Controlled remote access for secure recovery is a must. MFA, session recording and time bound access should be the norm.
I worked for a global telco in 2022 leading the Global Cyber Incident Management team. That year saw a cyberattack result in a network outage in Portugal. The impact was loss of some voice and data services, some TV services and enterprise and business applications across the country, as well as international connections. If it was not for the session recording, it is very unlikely, we would have been able to determine the root cause and the attacker’s actions as quickly as we did.
If you could redesign one layer of the grid with cybersecurity baked in from day one, which would it be, and what would it look like?
That’s a very difficult question as redesigning each layer of the grid would bring benefits. But I am going to go for the distribution layer because of the impact on public safety.
I have always worked in roles that serve to protect the safety and security of people. A compromise at this layer can cause local outages, voltage instability, and maybe even damage to consumer equipment. There is a direct connection to devices in homes and businesses.
In March this year I was due to take a flight from London Heathrow Airport on the day it closed due to a fire at a nearby electrical substation. I remember the chaos that incident caused all over the world.

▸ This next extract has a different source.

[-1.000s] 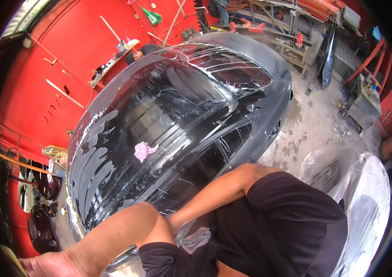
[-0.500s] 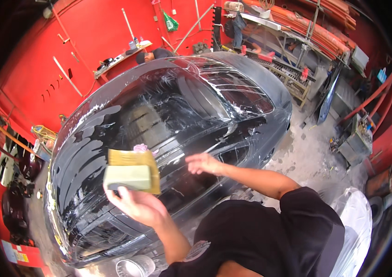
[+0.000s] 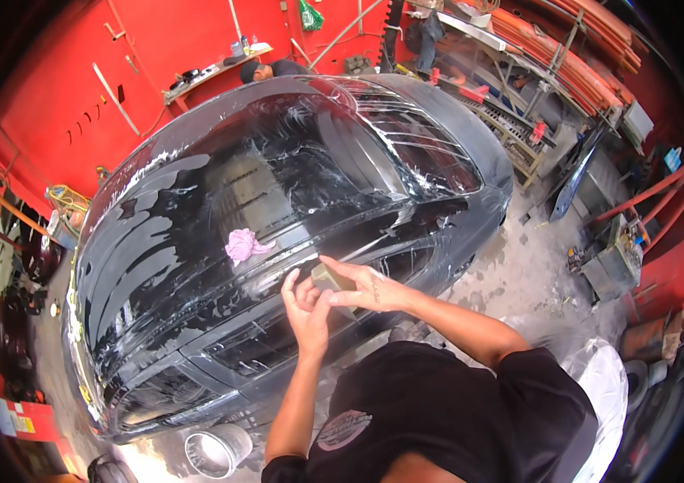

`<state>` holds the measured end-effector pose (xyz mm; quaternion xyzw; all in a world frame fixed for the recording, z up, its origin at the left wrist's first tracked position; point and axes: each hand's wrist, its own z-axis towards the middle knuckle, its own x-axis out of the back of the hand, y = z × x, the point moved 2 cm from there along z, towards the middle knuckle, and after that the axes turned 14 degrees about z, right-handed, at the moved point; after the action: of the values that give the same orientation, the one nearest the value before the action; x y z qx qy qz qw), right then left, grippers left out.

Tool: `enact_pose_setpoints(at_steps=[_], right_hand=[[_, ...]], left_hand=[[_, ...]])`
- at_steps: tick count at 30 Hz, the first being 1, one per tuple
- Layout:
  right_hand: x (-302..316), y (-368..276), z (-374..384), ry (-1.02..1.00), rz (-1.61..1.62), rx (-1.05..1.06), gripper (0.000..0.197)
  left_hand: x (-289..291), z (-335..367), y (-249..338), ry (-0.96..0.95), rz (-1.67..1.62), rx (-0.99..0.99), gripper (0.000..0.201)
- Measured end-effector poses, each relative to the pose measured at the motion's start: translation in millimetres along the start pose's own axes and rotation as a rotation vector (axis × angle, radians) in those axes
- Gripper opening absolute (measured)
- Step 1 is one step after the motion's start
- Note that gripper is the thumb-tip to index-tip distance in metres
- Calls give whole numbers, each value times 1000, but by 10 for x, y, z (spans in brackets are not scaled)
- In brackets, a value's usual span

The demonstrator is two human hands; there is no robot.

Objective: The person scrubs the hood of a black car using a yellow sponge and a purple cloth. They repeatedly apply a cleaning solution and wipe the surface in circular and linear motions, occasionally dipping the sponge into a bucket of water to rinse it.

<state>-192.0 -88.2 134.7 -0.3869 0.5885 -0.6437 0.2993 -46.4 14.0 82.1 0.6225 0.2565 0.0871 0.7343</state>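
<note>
In front of me, just above the near side of a wet black car (image 3: 181, 282), both hands meet around a pale sanding block (image 3: 327, 279). My left hand (image 3: 307, 312) has its fingers curled at the block's left side. My right hand (image 3: 372, 290) grips it from the right, thumb and fingers around it. Parts of the block are covered by my fingers, and the yellow-brown sandpaper on it barely shows. A crumpled pink cloth (image 3: 244, 245) lies on the car roof, beyond my left hand. White streaks and smears run over the dark paint.
A white bucket (image 3: 217, 451) stands on the floor near the car. Another person (image 3: 261, 71) is low behind the far side, by a wall shelf (image 3: 213, 76). A rack with long orange parts (image 3: 575, 72) and a metal stand (image 3: 616, 266) are at the right.
My left hand has brought the block and sandpaper right and toward me, and my right hand has closed on it too. The pink cloth is now uncovered.
</note>
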Motion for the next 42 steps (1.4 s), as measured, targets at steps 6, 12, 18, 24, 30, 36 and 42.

The distribution layer is critical not only to transportation but to emergency services, hospitals and water systems. This layer has the largest attack surface and so redesigning it could reduce that significantly. I would want devices like smart meters and EV chargers to have tamper-resistant hardware and encrypted communications to prevent intrusions.

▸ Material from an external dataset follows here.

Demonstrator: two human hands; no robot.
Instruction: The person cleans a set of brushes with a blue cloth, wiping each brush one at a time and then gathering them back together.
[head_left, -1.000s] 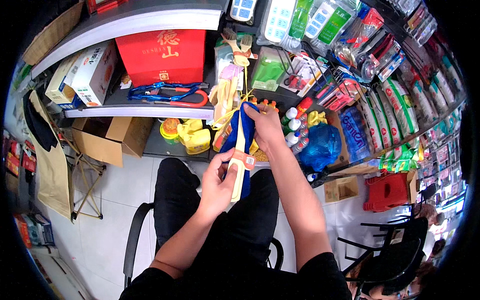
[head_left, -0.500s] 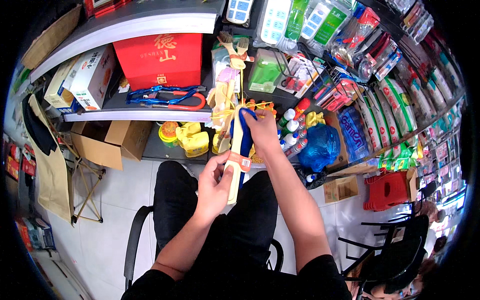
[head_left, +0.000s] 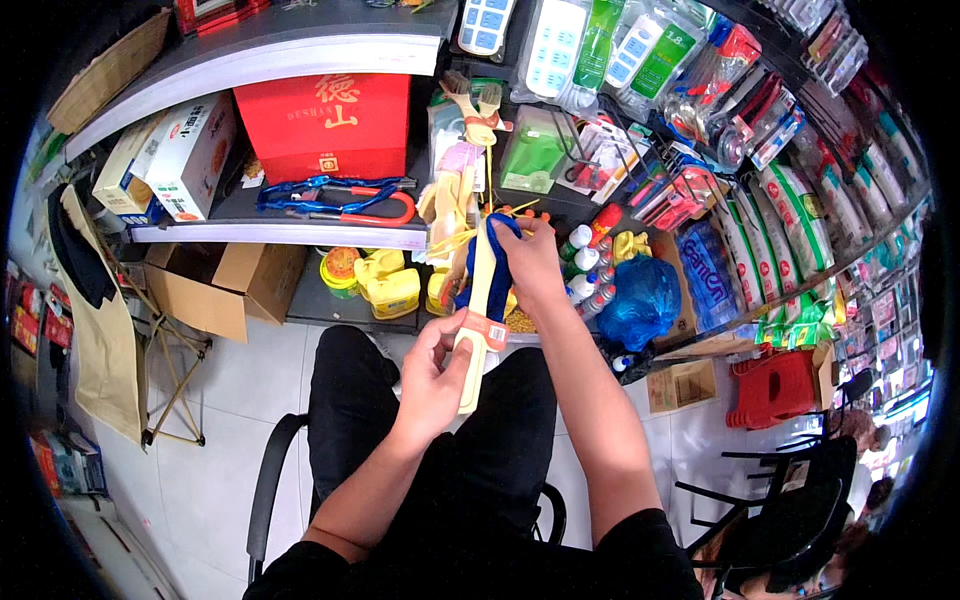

Modern devices have this already but older ones and 3rd party devices no doubt lack these controls. It has got to be the norm that every device and every user is continuously proving identity through a zero trust approach. Absolutely nothing or no one is trusted by default. Detecting and isolating attacks at the edge would be the norm with a particular focus on systems that are near homes and businesses. And lastly in my redesign, all devices would be able to receive secure software patches remotely and not just the newer devices.